GBV is not just a women's issue

It’s time to for all of us in southern Africa to make ourselves deliberately uncomfortable about the extent of gender-based violence and open ourselves up to new thinking about how we are manifestly failing in our mission - given the - and how we can change tack and bring some new thinking to the table.

Author

Trevor Davies has worked in African media and development for 26 years. He challenges the conventional gendered stereotypes of Africa with innovative approaches. Currently co-ordinator for the Africa Fatherhood Initiative www.africafatherhood.co.za

March 4th, 2014

It’s time to for all of us in southern Africa to make ourselves deliberately uncomfortable about the extent of gender-based violence and open ourselves up to new thinking about how we are manifestly failing in our mission - given the - and how we can change tack and bring some new thinking to the table.

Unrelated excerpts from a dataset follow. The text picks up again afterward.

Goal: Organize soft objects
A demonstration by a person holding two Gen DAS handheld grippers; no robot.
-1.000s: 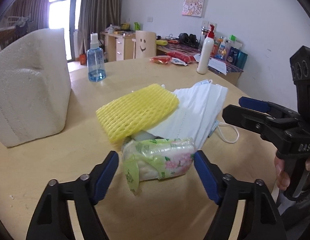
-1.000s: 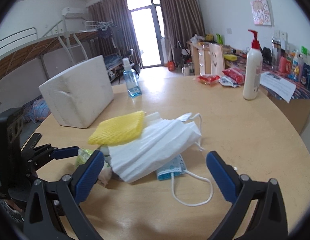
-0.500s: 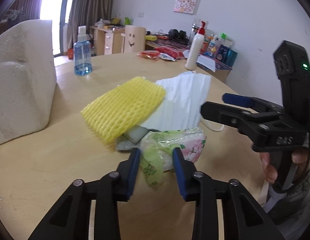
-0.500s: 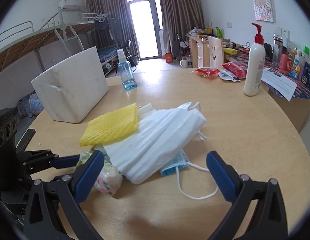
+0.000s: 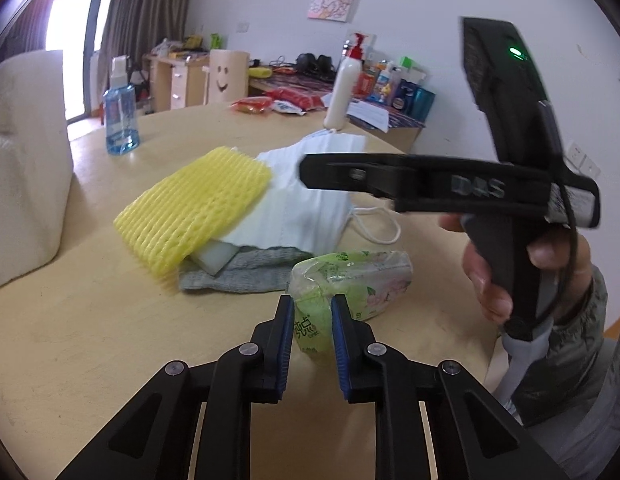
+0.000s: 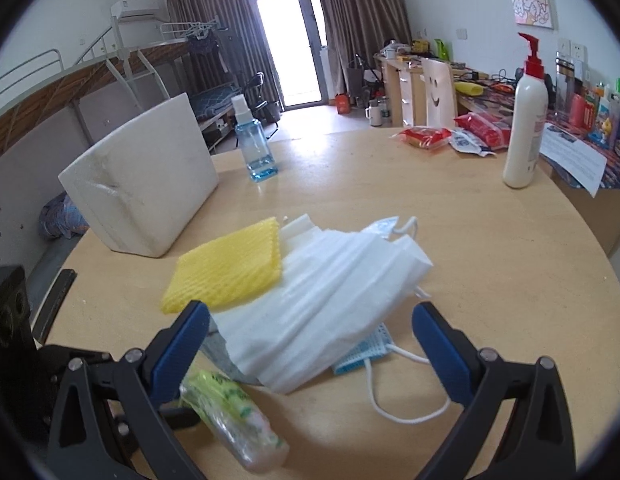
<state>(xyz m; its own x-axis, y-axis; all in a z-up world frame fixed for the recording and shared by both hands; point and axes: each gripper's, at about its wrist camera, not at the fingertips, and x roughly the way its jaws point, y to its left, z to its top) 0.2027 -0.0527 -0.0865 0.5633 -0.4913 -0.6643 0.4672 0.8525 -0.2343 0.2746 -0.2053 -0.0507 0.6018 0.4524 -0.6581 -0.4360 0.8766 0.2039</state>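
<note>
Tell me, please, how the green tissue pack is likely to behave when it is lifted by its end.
The tissue pack will probably sag, since the left gripper pinches only its crinkled wrapper end. It looks light. The glossy film may slip between the pads.

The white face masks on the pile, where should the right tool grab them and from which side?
Grip the near lower edge of the white face masks, coming in from the table's near side. The stack slopes down toward the open right tool, its edge overhangs the blue mask, and the yellow foam net lies on the far left corner.
</note>
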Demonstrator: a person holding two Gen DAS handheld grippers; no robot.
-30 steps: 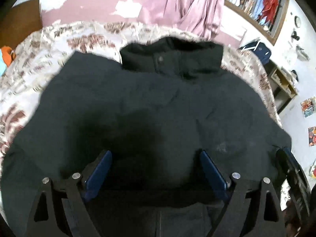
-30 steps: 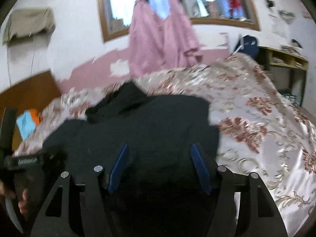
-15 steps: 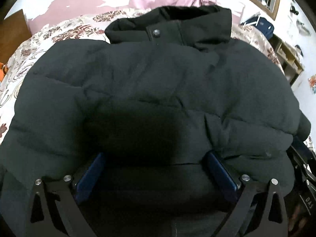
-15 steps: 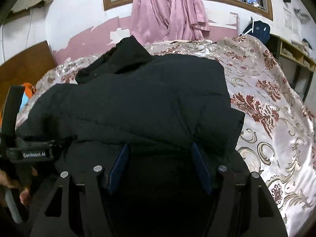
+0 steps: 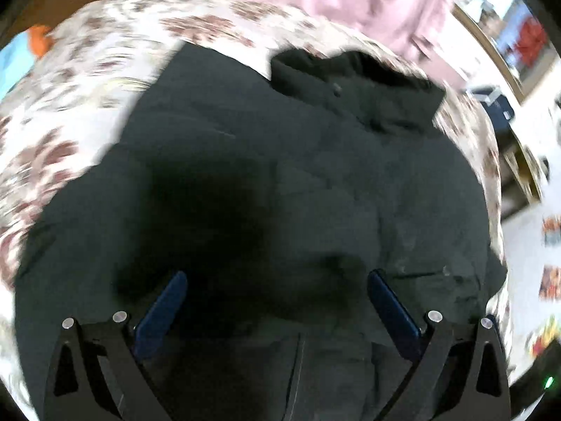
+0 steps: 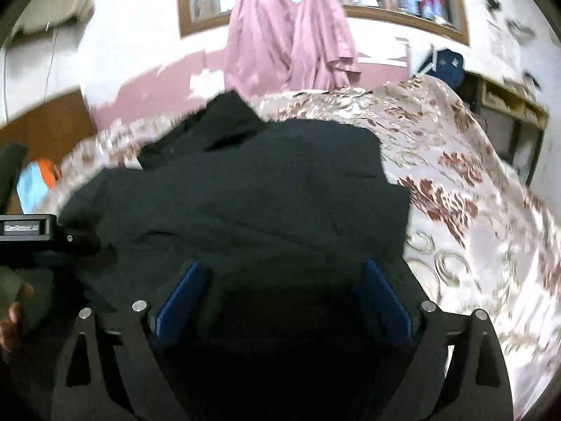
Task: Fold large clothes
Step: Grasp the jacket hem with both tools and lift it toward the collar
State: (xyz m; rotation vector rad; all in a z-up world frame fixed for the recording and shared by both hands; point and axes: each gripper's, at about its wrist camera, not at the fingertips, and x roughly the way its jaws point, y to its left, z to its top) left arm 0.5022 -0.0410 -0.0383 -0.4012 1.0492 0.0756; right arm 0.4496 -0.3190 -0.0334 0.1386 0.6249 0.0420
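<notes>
Left gripper (image 5: 277,280) spread wide, clamping nothing, jacket (image 5: 315,193) below it. Right gripper (image 6: 284,270) jaws opening over the same black jacket, pads clear of the fabric. Jacket lies spread on the floral bedspread (image 6: 473,193), collar toward the pink curtain (image 6: 291,35).

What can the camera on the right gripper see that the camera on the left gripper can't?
Only the right wrist view shows the person's hand, the other black gripper's body, and a beige cloth on the wall.

Only the left wrist view shows colourful posters on the white wall.

Both show the big black puffy jacket on the flowery bedspread, the pink curtains, and wide-apart blue pads. The right gripper is opening; the left gripper is open.
</notes>
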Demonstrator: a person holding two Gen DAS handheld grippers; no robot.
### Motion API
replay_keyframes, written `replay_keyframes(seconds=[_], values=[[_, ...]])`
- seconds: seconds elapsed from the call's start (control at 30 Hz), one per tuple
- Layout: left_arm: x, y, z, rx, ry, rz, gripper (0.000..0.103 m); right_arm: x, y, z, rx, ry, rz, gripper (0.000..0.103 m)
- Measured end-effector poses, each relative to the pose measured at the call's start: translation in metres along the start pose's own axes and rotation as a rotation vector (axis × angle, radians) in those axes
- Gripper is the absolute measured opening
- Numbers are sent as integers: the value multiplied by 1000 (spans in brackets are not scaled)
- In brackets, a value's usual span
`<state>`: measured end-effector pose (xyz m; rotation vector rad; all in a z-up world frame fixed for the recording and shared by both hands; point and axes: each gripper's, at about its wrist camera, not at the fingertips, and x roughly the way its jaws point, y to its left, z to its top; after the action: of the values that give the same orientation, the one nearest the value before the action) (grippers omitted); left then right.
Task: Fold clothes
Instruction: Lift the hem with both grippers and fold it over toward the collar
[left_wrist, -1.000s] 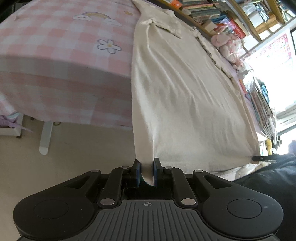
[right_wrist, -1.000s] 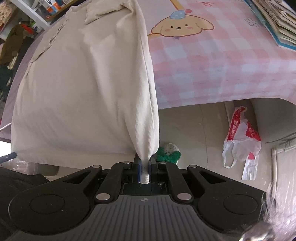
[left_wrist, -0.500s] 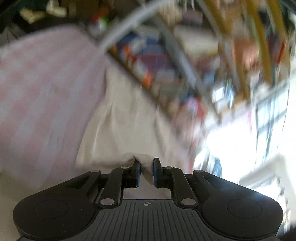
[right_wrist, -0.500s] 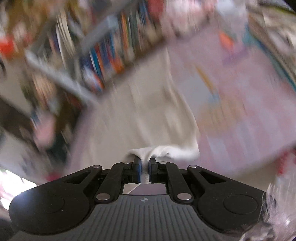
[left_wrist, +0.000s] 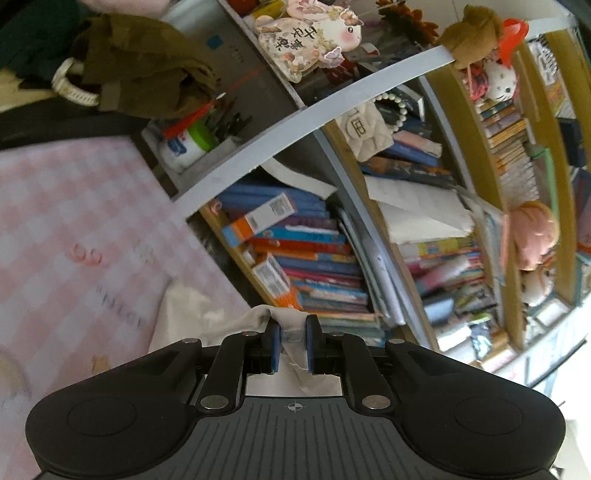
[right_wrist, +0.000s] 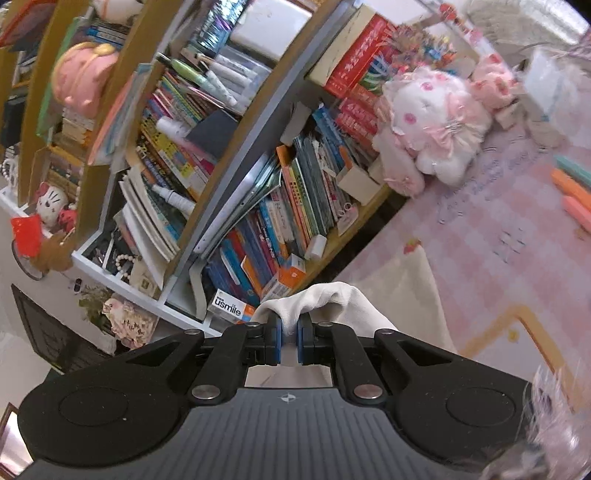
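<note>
A cream garment (left_wrist: 192, 314) is clamped at one corner in the left tongs (left_wrist: 290, 349) and at another in the right tongs (right_wrist: 289, 341); the rest trails down and back under both onto the pink checked bench (left_wrist: 74, 236). Both tongs are pointed just below level at the bookshelf (right_wrist: 229, 192), so the held edge is judged ready to be laid toward the shelf end.

We saw a table under a pink-and-white checked cloth (right_wrist: 491, 236); on it lay a cream fabric garment (right_wrist: 413, 284), a pink-white plush toy (right_wrist: 432, 122) and pastel markers (right_wrist: 572, 184).
</note>
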<state>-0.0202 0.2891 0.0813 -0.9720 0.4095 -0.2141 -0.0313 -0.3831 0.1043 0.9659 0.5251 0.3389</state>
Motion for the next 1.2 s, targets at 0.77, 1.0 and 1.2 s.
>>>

This work remains seriously underfunded. Supporting victims is often small-scale, uncoordinated and under the radar. Attitudes towards gender-based violence in many local communities remain deeply troubling and unchallenged by our gender movement and our constitutional, human-rights work.
 
There is a powerful, persistent and malignant idea still out there in many communities that this violence is a marginal problem, confined to a small number of aberrant men. That it is just the problem that sometimes men “take it too far”. 
 
As gender activists we’ve let this happen to some extent. We’ve compartmentalised the problem, labelled it and boxed it into a marketable commodity for funding proposals to donors and governments. We've sought support for our work from only a narrow constituency of benevolent “gender” backstoppers and been content not to think outside of the box.
 
We’ve ghettoised this as a “women’s issue” and therefore been content to leave the leadership of the challenge to the women’s movement believing in the fallacy that it is a women’s problem. We’ve allocated just enough resources to women’s organisations to manage the dissent and pick up some of the pieces. We’ve patronised and marginalised the small number of men and men’s organisations who’ve taken up the challenge to gender-based violence, drip-feeding their work and just about keeping it on life support.
 
The women’s movement has done a sterling job in making this a real issue but I feel that now we all need to work far harder at doing something about it. This cannot just be the task of the women’s movement. They need the whole of society to come on board.
 
The first sea change that needs to happen is that we start to view gender-based violence as a men’s problem, which women suffer from. 
 
The resistance from some in the women’s movement to seeing resources put into work with men and boys has to be dealt with. They need assurances that such funding will not be a “diversion” of resources away from valuable work with women survivors and advocacy that keeps the issue in national attention. Those who work with men and boys need to know that their work is valued and supported, that they can take it to scale.
 
There is an ever-increasing number of men who are working alongside of women, learning from women, but working in parts of male culture where, historically, there has been very little work done. But we need a lot more men involved; we’re not even close to having a critical mass of men involved for our work on men’s violence against women to be transformative.
 
We need adult men with power to feel responsible to deal with these issues but many of these men are turned off by our present strategies. The goal has to be to get men who do not abuse women and children to speak out against men who do. It may be sexist to say this but often men can say things that women cannot or men get listened to where women are not but it is true.
 
We will only make progress when men’s violence against women is fundamentally seen as our problem as men. It’s counter-productive how so much activism on GBV has been corralled into the “women’s issues” arena and has excluded men. We’ve been outside the conversation, the thinking and the action for too long.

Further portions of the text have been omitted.